- **YOUR ASSIGNMENT**
Each line of the material below that holds the word "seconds" needs to be copied.

──────── THE RECORDS

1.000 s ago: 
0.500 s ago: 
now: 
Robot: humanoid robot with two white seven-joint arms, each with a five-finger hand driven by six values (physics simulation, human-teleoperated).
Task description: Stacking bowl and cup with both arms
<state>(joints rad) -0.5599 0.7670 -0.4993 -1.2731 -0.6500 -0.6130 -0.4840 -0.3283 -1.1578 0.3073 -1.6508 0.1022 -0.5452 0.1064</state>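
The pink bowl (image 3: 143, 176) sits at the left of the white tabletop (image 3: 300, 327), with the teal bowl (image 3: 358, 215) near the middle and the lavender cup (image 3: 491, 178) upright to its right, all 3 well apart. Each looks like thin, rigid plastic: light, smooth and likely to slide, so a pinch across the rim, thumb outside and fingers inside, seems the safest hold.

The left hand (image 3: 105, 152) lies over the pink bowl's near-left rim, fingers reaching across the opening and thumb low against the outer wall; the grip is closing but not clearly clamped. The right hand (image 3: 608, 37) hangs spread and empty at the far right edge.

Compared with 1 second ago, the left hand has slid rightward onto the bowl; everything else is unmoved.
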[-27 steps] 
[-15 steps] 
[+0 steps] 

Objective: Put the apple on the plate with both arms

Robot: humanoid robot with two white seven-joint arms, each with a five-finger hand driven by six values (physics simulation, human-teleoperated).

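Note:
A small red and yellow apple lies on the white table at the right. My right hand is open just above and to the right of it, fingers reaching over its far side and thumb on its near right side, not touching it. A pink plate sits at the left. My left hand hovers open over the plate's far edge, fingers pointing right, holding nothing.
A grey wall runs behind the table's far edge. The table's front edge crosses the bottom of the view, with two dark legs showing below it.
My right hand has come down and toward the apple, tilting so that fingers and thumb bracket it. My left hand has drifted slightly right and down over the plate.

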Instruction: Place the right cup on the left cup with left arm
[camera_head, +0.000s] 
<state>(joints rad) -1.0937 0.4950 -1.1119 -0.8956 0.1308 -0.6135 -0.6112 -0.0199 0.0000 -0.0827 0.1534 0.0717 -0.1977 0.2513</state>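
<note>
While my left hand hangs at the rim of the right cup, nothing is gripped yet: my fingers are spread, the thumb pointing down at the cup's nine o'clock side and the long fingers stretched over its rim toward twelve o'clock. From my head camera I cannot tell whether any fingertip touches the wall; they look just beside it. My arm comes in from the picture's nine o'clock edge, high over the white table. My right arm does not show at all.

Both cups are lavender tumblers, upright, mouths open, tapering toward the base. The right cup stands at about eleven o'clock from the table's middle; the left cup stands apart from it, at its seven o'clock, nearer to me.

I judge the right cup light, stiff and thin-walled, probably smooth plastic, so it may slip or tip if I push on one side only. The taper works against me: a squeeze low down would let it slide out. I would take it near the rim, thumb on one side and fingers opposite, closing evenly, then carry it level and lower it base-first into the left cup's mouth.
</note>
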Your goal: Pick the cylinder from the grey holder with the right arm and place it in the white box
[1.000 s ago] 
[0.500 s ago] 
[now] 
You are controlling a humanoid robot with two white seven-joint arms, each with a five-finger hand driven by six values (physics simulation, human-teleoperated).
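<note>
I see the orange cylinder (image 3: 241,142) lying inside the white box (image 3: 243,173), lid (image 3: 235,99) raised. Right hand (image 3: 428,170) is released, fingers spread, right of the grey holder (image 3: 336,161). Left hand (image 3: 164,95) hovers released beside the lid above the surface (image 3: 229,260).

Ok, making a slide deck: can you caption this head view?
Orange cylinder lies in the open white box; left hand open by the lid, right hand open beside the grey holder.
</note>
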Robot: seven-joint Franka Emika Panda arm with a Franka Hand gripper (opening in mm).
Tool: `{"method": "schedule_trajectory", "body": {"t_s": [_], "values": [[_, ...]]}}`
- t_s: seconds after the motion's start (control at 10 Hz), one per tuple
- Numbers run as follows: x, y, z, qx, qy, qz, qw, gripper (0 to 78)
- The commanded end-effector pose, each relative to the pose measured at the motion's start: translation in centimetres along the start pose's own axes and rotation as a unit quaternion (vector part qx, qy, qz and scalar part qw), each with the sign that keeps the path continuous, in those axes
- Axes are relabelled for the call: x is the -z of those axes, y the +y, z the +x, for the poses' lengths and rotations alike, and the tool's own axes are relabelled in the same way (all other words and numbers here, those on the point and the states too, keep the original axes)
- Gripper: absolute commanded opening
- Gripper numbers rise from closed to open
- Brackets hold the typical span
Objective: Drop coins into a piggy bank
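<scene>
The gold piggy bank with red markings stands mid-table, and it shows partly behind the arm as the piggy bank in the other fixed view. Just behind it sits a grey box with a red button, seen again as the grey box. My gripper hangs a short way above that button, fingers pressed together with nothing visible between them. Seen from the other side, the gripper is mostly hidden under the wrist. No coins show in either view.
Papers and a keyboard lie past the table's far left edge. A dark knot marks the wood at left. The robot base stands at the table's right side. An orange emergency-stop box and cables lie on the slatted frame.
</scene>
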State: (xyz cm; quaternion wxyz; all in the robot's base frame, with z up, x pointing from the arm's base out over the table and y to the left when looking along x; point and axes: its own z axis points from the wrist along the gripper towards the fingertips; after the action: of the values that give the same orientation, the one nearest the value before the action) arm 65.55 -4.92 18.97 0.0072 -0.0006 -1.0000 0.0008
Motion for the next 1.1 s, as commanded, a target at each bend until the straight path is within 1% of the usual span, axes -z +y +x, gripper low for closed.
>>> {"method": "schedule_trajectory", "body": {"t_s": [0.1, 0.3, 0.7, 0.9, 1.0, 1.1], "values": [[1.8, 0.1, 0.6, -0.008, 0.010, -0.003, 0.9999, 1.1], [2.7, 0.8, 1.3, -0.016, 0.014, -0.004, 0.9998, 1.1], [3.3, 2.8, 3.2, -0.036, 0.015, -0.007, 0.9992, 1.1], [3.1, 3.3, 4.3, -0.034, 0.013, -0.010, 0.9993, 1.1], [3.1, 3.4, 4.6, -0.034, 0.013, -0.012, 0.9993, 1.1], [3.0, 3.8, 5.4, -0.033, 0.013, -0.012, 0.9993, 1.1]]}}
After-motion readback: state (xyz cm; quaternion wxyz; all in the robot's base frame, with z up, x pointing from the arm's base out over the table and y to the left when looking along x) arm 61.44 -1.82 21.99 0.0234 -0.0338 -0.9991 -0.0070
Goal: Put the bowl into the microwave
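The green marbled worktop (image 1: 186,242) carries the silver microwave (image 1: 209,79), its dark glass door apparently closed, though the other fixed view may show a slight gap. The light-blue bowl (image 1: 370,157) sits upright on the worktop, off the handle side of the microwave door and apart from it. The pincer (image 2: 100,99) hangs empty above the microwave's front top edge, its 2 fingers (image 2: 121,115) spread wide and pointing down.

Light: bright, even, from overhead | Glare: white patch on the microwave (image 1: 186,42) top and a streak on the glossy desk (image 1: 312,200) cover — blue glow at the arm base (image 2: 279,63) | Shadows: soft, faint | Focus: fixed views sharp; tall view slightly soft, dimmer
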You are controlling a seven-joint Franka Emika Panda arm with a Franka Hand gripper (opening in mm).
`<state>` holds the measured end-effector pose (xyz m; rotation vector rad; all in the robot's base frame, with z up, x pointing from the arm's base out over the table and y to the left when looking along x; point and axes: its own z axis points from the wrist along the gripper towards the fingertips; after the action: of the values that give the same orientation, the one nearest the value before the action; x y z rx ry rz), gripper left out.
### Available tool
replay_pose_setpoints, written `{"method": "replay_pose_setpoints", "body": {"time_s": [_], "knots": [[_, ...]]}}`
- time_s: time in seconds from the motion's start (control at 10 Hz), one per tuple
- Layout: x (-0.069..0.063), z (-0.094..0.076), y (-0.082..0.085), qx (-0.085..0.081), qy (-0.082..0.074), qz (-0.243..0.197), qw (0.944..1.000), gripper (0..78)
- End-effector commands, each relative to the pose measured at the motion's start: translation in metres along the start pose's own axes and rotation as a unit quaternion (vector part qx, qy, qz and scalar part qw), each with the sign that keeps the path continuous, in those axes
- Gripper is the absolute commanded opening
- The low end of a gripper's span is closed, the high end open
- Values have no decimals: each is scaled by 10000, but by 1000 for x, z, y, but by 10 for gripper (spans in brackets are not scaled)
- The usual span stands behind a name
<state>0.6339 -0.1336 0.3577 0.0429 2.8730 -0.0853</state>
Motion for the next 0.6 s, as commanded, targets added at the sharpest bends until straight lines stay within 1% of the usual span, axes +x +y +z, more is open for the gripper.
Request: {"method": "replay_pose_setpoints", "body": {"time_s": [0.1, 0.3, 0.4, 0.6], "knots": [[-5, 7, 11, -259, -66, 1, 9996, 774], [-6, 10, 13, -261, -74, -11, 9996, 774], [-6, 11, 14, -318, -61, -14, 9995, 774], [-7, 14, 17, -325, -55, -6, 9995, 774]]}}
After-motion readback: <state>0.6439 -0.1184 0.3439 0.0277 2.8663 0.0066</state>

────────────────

- **ANSWER FOR THE TASK**
- t_s: seconds after the motion's start (control at 10 Hz), one per tuple
- time_s: time in seconds from the motion's start (control at 10 Hz), one per tuple

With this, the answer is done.